** Opening INPUT DATA block **
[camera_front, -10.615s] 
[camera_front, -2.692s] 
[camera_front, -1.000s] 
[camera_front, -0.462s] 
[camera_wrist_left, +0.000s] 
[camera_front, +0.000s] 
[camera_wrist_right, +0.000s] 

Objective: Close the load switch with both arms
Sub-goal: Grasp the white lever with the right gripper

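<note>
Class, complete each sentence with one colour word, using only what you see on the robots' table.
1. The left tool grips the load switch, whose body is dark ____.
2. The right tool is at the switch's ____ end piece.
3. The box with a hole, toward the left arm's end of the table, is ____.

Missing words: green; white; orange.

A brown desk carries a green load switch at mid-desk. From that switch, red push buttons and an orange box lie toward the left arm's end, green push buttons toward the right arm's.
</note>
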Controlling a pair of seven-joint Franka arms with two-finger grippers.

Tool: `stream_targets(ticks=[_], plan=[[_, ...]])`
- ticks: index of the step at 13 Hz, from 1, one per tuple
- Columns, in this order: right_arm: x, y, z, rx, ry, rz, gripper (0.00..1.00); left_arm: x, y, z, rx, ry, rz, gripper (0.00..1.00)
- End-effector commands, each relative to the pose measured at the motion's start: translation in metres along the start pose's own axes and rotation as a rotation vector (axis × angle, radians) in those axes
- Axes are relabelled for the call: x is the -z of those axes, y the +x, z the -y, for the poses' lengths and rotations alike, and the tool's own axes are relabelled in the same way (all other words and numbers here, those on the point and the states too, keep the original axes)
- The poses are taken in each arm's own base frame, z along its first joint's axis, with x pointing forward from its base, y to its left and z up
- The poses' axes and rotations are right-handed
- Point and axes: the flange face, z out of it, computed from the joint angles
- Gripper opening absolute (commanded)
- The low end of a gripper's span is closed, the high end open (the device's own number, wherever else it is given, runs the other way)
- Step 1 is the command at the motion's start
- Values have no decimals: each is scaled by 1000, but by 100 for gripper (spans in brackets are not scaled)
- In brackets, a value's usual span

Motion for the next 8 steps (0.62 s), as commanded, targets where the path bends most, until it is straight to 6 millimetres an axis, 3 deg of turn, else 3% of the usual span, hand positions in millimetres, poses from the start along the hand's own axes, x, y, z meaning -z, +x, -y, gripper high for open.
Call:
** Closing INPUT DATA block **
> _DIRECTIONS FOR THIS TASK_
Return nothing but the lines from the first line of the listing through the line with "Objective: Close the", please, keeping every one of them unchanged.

> _ANSWER TO THIS EXERCISE_
[camera_front, -10.615s] 
[camera_front, -2.692s] 
[camera_front, -1.000s] 
[camera_front, -0.462s] 
[camera_wrist_left, +0.000s] 
[camera_front, +0.000s] 
[camera_wrist_right, +0.000s] 

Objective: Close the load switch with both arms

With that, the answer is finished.